Многие взглядывали на него с ненавистью. «Сам, мерзавец, до чего довел, а теперь разглагольствует», – шептали пожилые женщины и упоминали что-то о старухе-матери Шадрина.
Был для них еще один неприятный момент, когда у Вариного изголовья ставили красный кол. Старушек до озноба покоробило это обстоятельство. Доктор, недавно презрительно пролиставший «12» Блока, которого он считал советским поэтом, посмотрел на массивный красный брус и сощурился: «Эх, эх, без креста!..»
Зато над Лукошкиным поставили крест, и вскоре общая могила сровнялась с землей. Мать не переставала рыдать.
Время клонилось к обеду. Воробье нерешительно начали чирикать на деревьях, музыканты с опущенными инструментами вели себя беспокойно, перешептывались, и стоящие поблизости улавливали слово: «жрать, жрать», повторяемое на разные лады. Под влиянием свежего воздуха и прогулки по кладбищу всем хотелось того же, но вслух об этом говорили только музыканты, которым всё было на этой станции чуждо и безразлично.
Наконец стали расходиться. Доктор тихо шел за группой старушек, саркастически-печально наблюдал за ними и шептал: «совсем деревня, совсем как Россия», а старушки, действительно деревенского обличья, возмущались, отчего их собранные в складки лица делались злыми… Они негодовали, что кол и крест воткнуты в одну и ту же могилу –
7
Сверстники Лукошкина ничем не выделяли его, пока он жил, но теперь воспоминания о нем вызывали полувосторженное удивление: в самом деле, «убил любимого человека. потом себя!..» Каждый невольно подставлял себя на его место и чувствовал, что Лукошкин сделал пока непосильную для них вещь. Грек, которого Лукошкин тогда ни с того ни с сего толкнул, обмолвился, что самоубийство было решено за день, за два.
Некоторые ожесточенно возражали:
– Ты не знаешь . Помнишь, Лукошкин накупил раз много -сотни три – папирос и угощал китайцев на заводе. Это было два месяца тому назад. Он давно ходил странный.
Янек, полячок, только начинающий мужать, но начитанный более остальных, сказал, что перед смертью, вероятно, Лукошкину в несколько секунд вспомнилась вся его жизнь.
Это тоже приняли близко к сердцу:
– Какого там черта будет человек вспоминать свою жизнь, когда ему надо застрелить любимого человека!

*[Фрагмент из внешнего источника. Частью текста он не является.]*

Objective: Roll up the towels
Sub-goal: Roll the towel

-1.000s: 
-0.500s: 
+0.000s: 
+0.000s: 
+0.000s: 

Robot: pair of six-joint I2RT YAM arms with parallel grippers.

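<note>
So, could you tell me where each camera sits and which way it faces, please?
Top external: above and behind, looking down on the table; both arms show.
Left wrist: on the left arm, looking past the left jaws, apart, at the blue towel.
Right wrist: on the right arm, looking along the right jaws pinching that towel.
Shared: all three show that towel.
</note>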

Грек внезапно поднял вопрос, имел ли Лукошкин Варю перед смертью, но кто-то слышал, что Варя оставила своей
матери записку, где писала: «Мама, между мной и Васей никакой грязи не было».
– Нет, нет! – отвергли все.
Спор зашел о силе воли – обладал ли ею Лукошкин. Одни говорили: «да, больше, чем всякий из нас»; а другие утверждали, что он не смог больше бороться, что жить гораздо трудней, чем умереть, и поэтому Лукошкин безволен. Но опять схватились за то, что нелегко убить любимого человека.

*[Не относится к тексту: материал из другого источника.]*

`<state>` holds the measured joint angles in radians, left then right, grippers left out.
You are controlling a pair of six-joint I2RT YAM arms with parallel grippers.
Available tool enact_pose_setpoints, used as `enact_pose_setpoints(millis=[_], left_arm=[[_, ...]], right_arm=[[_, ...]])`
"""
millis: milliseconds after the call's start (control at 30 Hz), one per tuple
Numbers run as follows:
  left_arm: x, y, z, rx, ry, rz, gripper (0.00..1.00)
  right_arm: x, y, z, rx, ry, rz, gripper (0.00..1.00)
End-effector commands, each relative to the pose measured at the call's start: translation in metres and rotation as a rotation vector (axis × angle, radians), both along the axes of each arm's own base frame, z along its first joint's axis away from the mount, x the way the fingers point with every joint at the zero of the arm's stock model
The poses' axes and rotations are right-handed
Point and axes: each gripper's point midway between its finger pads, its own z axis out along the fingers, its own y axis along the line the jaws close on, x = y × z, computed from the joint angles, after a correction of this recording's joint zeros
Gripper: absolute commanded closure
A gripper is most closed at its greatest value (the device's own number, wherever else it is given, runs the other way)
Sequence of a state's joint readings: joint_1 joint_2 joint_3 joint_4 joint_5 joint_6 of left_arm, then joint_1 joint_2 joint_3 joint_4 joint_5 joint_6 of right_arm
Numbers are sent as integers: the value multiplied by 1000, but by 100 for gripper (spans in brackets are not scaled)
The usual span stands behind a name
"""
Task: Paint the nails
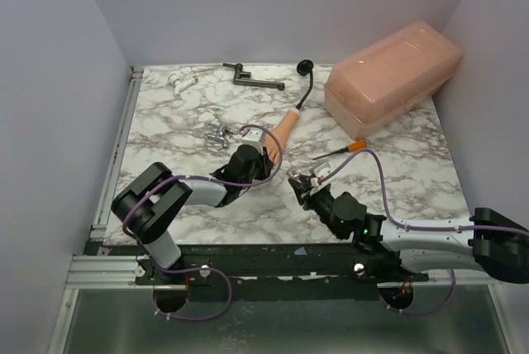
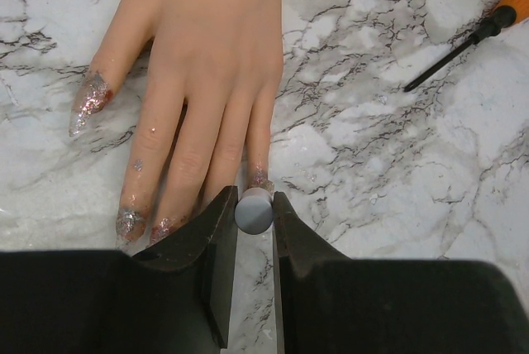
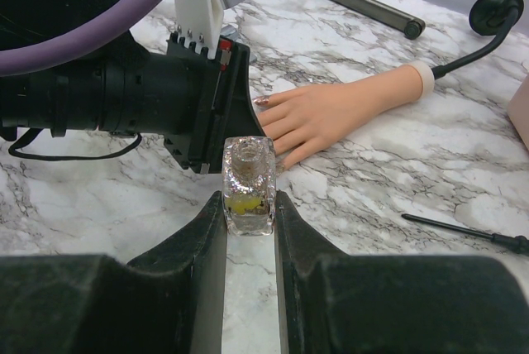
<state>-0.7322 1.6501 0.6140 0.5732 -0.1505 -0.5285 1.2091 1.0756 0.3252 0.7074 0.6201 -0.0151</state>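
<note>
The peach mannequin hand [image 2: 207, 48] lies palm down on the marble table, its black curved stem [image 1: 307, 85] running back. Its nails [image 2: 88, 102] carry reddish glitter tint. My left gripper [image 2: 254, 205] is shut on a grey round brush cap [image 2: 254, 212], held right at the tip of the rightmost finger [image 2: 259, 174]. My right gripper [image 3: 250, 205] is shut on a clear, uncapped glitter polish bottle [image 3: 248, 174] standing just in front of the hand [image 3: 331, 114]. In the top view the left gripper [image 1: 258, 160] is over the fingertips and the right gripper [image 1: 302, 186] is beside it.
A large pinkish translucent box [image 1: 393, 73] stands at the back right. An orange-handled screwdriver [image 1: 351, 146] lies in front of it. A dark metal tool [image 1: 252, 79], a white part [image 1: 183, 79] and a small metal piece [image 1: 216, 135] lie at the back left.
</note>
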Motion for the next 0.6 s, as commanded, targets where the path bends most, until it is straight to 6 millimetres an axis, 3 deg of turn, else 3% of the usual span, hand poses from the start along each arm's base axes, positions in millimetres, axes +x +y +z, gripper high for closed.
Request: enact_pose_setpoints(millis=[0,567], left_arm=[[-3,8,-2,10,11,34,100],[-11,13,3,-2,8,42,100]], right_arm=[[4,0,14,46,-8,-25,99],[4,-1,14,49,-8,-26,99]])
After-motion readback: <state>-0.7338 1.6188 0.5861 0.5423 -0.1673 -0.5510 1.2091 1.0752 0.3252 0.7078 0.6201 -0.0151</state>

Они сидели на скамеечке в парке и говорили громко. Шадрин с полотенцем, перекинутым через плечо, возвращался с купанья. Его скрывали от них кусты, и он слышал конец их разговора. Опять на него напала задумчивость. Суровое недоумение вновь – время от времени – меняло его малоподвижное лицо.
– Все-таки непохоже на этого мальчишку! – опять и опять сомневался он.
И Шадрин был прав в своих сомнениях…
.. .Когда Варя и Вася, обнявшись, сели у тополя, они оба думали с отчетливостью, что в последний раз смотрят друг на друга. Но Варя не смотрела на Лукошкина. Словно чего-то страшась, она сидела повернутая к нему в профиль и только боковым зрением улавливала неясные, но такие знакомые очертания его загорелого и непобритого сегодня лица, с волосами, покрывавшими лоб.
Лукошкин тоже не прямо, а искоса – точно не смотрел на нее, а шпионил за ней – видел ее засмуглевший локоть с круглой темной на нем ямкой, кожу, от которой шло тепло, вылощенную солнцем на шее и на слегка впавших за последние дни щеках.
Варя полузакрыла глаза… Она подумала о том, что она сделает через минуту, и стиснула зубы.
И ни с того ни с сего всплыло лицо ее матери, изрисованное глубокими уже морщинами, и еще – материнские шершавые, заскорузлые руки, прикосновение которых к Вариным щекам всегда слегка царапало кожу. И, однако, кто мог погладить ласковее, чем мать? Ее сильно ввалившиеся щеки возникли вдруг перед Варей так отчетливо и так раздельно, что Варя на секунду позабыла о своем ближайшем намерении. И тогда-то она заплакала.